[Opening Material shown section]
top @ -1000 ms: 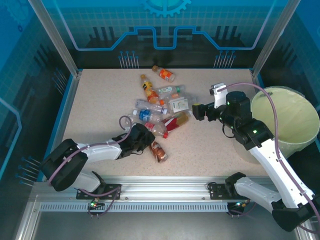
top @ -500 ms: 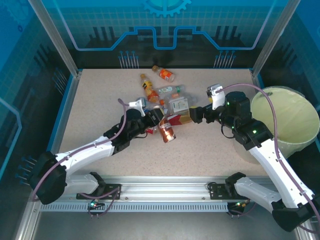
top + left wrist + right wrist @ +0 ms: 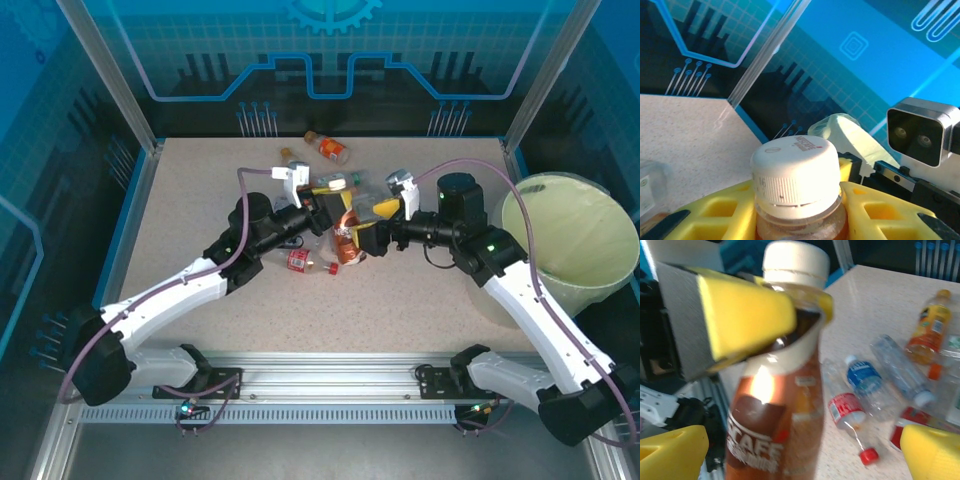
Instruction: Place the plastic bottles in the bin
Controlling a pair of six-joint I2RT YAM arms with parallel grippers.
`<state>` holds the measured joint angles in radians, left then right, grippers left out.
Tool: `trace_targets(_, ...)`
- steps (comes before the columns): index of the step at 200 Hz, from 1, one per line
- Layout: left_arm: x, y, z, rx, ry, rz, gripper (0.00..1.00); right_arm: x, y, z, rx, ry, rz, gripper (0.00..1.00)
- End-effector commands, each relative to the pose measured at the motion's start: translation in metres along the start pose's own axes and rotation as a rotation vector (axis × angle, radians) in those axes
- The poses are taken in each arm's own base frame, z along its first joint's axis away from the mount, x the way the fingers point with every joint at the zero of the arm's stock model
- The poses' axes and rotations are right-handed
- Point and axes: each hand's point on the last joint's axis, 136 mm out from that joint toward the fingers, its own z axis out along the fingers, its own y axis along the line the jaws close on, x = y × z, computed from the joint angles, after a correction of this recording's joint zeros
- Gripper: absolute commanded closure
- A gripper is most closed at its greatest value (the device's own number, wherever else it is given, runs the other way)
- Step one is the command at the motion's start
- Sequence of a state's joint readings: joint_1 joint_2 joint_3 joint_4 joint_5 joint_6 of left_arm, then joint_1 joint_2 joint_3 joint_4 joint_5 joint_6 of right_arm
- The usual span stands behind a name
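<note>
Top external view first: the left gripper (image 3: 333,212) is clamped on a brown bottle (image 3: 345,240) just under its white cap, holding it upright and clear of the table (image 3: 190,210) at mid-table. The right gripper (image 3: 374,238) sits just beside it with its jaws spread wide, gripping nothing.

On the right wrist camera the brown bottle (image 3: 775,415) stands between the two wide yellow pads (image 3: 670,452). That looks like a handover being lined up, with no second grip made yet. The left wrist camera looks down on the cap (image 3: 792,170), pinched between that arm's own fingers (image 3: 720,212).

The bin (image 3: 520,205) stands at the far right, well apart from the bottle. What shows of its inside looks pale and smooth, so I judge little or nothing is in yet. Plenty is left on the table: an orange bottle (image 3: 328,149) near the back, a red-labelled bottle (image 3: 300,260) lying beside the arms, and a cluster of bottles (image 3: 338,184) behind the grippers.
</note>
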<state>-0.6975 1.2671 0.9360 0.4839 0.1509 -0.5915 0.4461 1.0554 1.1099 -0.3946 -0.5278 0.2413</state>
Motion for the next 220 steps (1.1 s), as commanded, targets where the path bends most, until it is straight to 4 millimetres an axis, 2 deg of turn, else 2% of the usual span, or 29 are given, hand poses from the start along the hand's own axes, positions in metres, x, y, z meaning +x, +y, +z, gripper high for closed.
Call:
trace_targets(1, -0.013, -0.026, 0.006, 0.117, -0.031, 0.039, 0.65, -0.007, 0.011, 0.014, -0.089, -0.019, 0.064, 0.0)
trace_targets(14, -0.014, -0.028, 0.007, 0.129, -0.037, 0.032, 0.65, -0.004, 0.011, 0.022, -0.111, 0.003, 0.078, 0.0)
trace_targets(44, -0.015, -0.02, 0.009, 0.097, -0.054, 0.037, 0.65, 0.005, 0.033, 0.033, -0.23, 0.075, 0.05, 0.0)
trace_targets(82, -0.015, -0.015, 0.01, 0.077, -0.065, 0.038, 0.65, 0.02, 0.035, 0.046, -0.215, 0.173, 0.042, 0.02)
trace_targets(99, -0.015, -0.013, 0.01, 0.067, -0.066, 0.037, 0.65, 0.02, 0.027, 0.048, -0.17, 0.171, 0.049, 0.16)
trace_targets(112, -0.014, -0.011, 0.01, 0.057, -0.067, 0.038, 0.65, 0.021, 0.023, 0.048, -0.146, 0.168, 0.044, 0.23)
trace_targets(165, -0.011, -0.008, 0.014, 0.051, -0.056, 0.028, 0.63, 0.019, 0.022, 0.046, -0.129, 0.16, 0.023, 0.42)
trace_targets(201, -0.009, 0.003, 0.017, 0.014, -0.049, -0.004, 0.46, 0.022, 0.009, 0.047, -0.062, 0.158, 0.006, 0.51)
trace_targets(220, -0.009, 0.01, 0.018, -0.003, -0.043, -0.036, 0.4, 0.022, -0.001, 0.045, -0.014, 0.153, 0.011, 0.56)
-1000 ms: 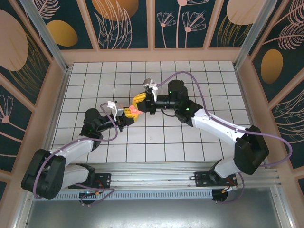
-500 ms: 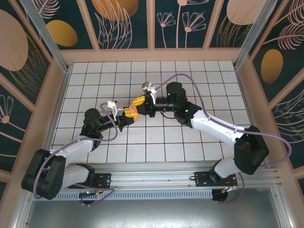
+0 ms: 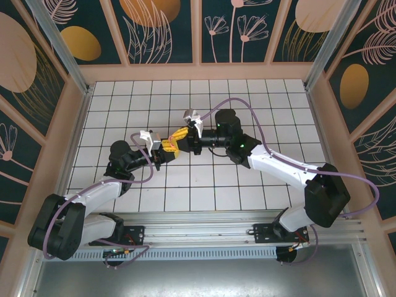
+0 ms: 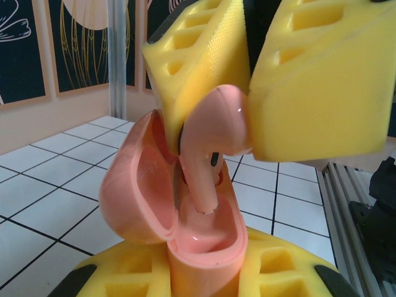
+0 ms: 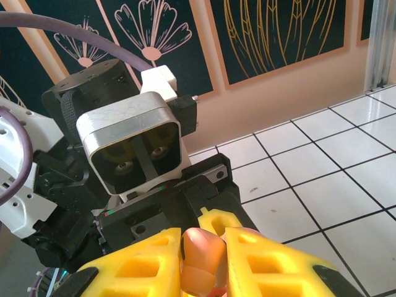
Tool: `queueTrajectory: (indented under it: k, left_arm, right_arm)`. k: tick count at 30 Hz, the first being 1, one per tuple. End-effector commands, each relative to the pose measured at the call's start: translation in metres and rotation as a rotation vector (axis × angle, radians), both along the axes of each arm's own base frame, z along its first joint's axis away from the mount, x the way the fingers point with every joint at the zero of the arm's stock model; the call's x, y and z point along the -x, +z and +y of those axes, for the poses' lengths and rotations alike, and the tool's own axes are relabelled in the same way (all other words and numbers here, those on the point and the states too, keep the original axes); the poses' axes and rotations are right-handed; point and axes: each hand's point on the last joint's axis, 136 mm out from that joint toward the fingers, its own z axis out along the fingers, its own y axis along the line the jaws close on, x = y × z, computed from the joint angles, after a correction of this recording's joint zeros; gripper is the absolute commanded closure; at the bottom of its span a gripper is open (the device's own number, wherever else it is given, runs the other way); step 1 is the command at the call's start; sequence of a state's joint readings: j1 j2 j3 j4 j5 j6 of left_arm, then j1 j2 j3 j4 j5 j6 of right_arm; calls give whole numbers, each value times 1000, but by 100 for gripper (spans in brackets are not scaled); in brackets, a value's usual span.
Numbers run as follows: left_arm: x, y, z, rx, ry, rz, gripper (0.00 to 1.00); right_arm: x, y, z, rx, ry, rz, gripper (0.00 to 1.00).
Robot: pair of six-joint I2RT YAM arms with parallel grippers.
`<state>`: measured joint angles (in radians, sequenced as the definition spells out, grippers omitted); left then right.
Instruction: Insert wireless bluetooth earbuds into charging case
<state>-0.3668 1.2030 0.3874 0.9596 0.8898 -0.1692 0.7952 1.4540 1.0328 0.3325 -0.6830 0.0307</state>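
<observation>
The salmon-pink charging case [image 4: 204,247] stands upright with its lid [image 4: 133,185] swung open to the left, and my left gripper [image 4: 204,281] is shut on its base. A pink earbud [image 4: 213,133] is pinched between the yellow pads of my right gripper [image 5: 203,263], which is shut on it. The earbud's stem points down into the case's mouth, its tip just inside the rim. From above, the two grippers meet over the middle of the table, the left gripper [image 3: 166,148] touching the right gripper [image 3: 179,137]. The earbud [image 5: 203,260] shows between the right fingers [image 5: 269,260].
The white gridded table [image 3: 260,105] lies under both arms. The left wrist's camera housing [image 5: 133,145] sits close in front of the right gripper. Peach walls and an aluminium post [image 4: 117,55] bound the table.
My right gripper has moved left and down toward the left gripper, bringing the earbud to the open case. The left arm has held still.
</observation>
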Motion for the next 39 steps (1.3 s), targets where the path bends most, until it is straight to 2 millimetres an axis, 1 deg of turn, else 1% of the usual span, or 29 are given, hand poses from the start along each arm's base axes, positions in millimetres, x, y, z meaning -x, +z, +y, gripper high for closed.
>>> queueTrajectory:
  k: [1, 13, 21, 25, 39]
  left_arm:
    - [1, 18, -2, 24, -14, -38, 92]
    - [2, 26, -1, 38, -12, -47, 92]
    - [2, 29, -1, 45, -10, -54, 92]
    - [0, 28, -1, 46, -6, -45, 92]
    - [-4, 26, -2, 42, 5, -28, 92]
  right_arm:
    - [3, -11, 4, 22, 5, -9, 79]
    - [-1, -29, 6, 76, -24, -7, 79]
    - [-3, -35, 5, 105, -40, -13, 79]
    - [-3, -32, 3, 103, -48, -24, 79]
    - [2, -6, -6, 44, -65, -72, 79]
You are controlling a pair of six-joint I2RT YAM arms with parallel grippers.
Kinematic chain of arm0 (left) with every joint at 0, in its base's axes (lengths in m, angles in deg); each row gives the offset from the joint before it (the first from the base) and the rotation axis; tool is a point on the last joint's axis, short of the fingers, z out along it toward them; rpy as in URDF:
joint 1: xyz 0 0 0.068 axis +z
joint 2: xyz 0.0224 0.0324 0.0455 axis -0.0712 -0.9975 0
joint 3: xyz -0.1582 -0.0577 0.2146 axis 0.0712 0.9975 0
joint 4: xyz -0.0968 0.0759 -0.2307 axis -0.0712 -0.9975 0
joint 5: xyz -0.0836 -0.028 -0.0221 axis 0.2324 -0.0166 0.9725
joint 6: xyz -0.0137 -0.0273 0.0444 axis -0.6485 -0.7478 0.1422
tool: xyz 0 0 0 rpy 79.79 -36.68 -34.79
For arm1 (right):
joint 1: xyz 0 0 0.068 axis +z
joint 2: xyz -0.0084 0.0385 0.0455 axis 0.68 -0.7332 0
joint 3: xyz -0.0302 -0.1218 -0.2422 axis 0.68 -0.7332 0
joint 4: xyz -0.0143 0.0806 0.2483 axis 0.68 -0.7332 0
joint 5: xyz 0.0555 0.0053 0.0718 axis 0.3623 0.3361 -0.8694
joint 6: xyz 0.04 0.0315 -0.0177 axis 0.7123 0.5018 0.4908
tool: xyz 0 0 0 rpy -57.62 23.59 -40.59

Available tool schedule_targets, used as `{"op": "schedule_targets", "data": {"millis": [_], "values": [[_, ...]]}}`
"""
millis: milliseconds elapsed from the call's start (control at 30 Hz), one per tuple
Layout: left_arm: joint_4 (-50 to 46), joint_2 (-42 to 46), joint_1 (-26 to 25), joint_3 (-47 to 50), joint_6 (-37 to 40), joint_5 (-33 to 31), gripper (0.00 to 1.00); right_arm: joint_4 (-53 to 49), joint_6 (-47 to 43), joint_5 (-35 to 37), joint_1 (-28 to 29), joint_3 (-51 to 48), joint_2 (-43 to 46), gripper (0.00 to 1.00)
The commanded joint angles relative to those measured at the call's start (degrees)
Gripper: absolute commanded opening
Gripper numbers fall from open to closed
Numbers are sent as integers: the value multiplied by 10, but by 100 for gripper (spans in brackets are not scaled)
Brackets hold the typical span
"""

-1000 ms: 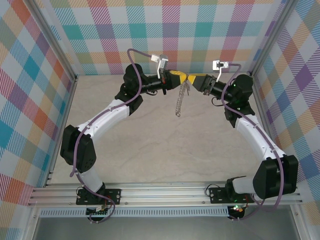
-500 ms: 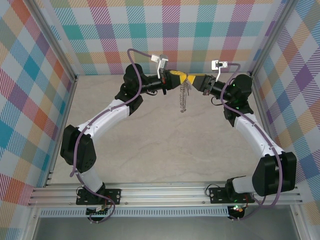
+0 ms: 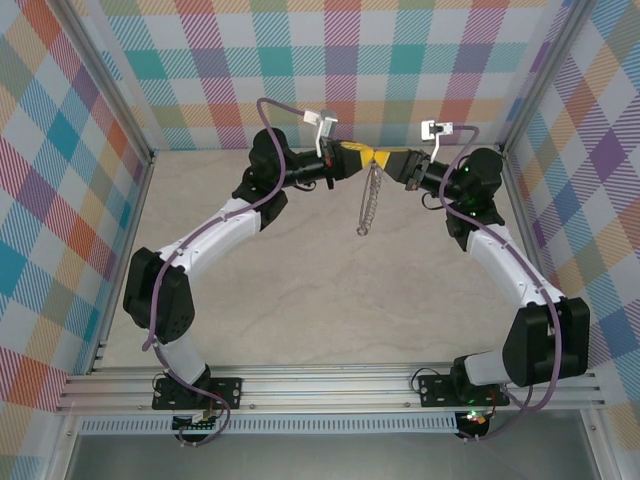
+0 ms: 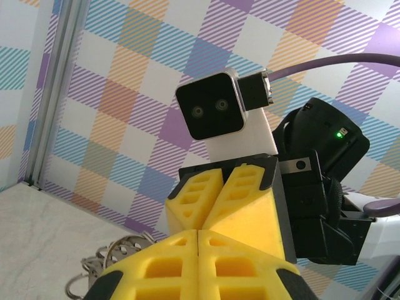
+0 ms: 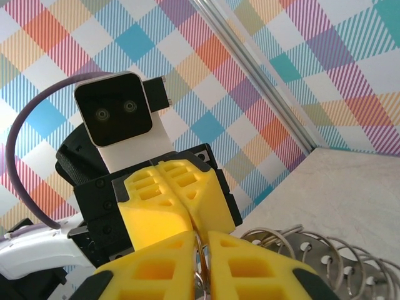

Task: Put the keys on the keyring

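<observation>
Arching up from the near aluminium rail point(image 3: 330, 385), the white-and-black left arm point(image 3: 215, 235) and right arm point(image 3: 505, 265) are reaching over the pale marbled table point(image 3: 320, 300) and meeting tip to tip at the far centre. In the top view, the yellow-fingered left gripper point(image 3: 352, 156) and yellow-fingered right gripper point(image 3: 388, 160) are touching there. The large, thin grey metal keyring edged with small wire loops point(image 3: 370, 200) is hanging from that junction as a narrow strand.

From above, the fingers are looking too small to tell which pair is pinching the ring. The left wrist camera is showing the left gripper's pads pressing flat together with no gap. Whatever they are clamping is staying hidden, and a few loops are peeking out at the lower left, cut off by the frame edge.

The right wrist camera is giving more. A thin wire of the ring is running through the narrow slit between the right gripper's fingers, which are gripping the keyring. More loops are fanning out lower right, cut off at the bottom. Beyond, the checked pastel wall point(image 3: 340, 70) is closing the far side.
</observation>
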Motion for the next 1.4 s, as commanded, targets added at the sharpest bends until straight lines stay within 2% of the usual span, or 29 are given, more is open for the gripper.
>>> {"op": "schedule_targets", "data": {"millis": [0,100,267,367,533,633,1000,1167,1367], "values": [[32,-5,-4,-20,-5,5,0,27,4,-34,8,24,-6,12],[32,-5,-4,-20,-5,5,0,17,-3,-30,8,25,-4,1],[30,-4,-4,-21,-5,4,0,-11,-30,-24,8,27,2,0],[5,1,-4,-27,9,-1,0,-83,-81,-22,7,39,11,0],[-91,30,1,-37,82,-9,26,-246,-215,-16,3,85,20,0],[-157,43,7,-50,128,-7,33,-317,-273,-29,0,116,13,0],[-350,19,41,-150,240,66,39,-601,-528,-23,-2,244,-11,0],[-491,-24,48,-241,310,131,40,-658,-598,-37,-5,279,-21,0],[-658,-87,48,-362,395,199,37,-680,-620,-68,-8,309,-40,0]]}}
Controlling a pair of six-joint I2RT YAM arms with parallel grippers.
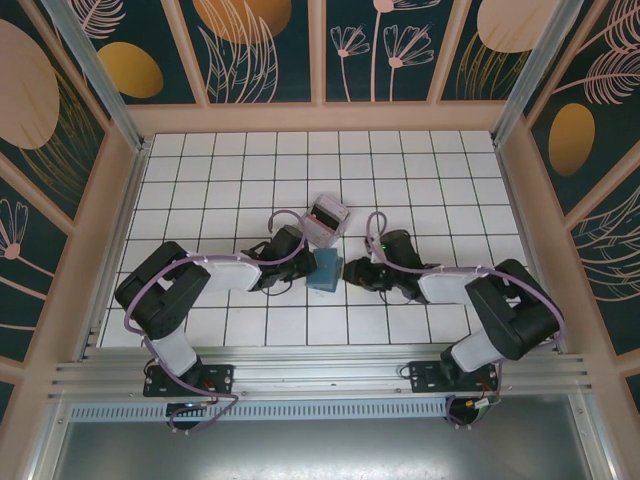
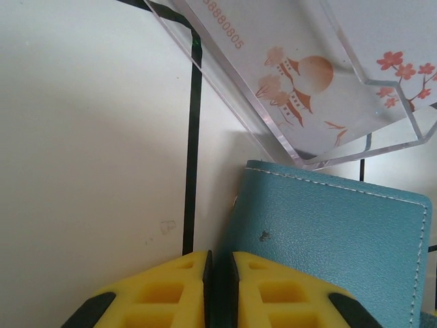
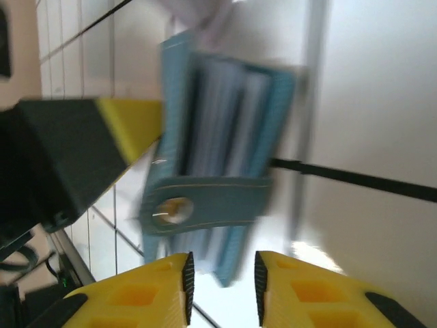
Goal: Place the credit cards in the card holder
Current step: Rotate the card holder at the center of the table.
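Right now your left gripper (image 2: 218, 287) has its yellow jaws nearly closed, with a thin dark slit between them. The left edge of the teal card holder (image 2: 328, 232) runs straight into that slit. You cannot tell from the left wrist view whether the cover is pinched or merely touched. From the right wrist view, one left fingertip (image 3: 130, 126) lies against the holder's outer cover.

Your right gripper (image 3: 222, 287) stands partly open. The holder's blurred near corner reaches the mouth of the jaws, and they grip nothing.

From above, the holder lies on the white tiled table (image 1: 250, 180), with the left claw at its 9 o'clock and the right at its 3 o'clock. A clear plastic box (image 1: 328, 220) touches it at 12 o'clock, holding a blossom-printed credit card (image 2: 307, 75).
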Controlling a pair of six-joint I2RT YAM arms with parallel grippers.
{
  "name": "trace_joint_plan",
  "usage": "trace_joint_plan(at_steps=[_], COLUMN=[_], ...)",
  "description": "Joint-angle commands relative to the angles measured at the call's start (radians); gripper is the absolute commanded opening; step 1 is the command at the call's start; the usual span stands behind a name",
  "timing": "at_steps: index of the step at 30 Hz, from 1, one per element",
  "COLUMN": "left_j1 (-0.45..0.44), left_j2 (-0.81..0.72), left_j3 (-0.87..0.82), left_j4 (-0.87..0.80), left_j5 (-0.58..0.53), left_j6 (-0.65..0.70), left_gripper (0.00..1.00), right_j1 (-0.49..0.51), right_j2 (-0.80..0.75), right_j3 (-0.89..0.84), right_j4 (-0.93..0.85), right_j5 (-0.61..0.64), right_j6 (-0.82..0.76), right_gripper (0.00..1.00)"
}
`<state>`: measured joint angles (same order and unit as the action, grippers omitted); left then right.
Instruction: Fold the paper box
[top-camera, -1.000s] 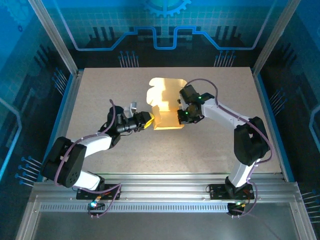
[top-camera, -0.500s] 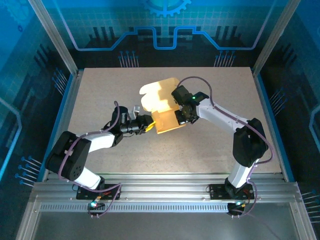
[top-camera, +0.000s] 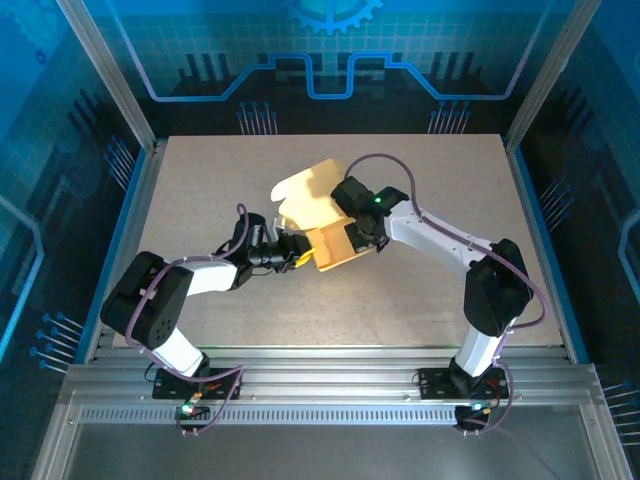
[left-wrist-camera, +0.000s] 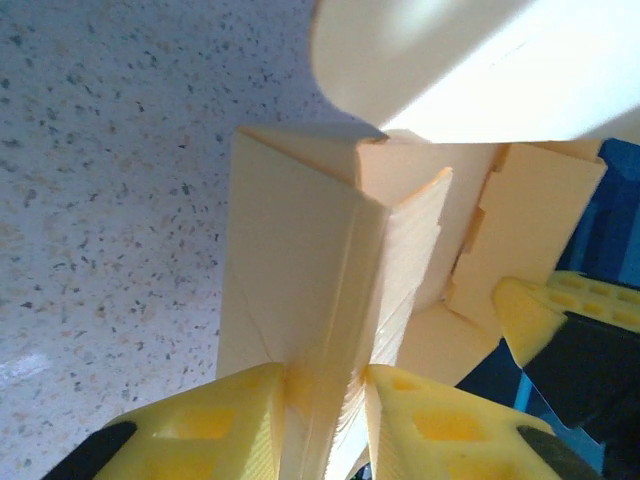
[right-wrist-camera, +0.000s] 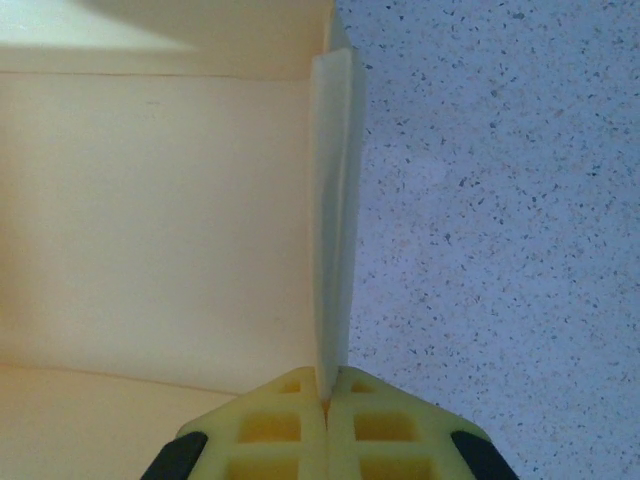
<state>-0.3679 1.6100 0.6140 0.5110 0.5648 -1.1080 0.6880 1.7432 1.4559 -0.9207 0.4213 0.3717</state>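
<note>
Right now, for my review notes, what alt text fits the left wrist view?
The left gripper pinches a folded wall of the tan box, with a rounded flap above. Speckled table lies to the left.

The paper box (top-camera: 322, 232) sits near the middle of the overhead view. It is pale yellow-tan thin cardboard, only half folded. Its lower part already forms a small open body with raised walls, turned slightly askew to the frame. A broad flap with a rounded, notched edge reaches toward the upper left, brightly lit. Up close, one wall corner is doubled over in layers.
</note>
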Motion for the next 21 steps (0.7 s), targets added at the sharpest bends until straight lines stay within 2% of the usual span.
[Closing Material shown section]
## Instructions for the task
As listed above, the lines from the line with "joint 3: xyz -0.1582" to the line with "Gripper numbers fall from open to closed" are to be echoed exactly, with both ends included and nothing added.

## Your response
joint 3: xyz -0.1582 -0.0577 0.2146 axis 0.0712 0.9975 0
joint 4: xyz -0.0968 0.0759 -0.2307 axis -0.0712 -0.9975 0
joint 5: xyz -0.0836 -0.028 -0.0221 axis 0.2324 -0.0166 0.9725
joint 6: xyz -0.0137 -0.0273 0.0444 axis -0.6485 -0.7478 0.1422
tool: xyz 0 0 0 rpy 79.79 -36.68 -34.79
For arm1 (right):
joint 1: xyz 0 0 0.068 axis +z
joint 2: xyz -0.0084 0.0385 0.0455 axis 0.68 -0.7332 0
joint 3: xyz -0.0302 -0.1218 -0.2422 axis 0.68 -0.7332 0
joint 4: xyz -0.0143 0.0806 0.2483 axis 0.68 -0.7332 0
joint 5: xyz 0.0555 0.0053 0.0718 axis 0.3623 0.3361 -0.8694
joint 6: xyz 0.04 0.0315 -0.0177 axis 0.7123 0.5018 0.4908
tool: xyz 0 0 0 rpy -57.62 23.59 -40.59

Available tool schedule_targets, used as `{"op": "schedule_targets", "data": {"millis": [_], "values": [[_, ...]]}}`
"""
millis: milliseconds elapsed from the call's start (control at 30 Hz), one per tuple
Layout: left_arm: joint_4 (-50 to 46), joint_2 (-42 to 46), joint_1 (-26 to 25), joint_3 (-47 to 50), joint_6 (-37 to 40), joint_5 (-33 to 31), gripper (0.00 to 1.00); right_arm: joint_4 (-53 to 49), joint_6 (-47 to 43), joint_5 (-35 to 37), joint_1 (-28 to 29), joint_3 (-51 to 48), joint_2 (-43 to 46), gripper (0.00 to 1.00)
The commanded joint angles relative to those measured at the call's start (degrees)
Gripper: absolute commanded opening
Gripper numbers fall from open to closed

Nothing more belongs to this exercise.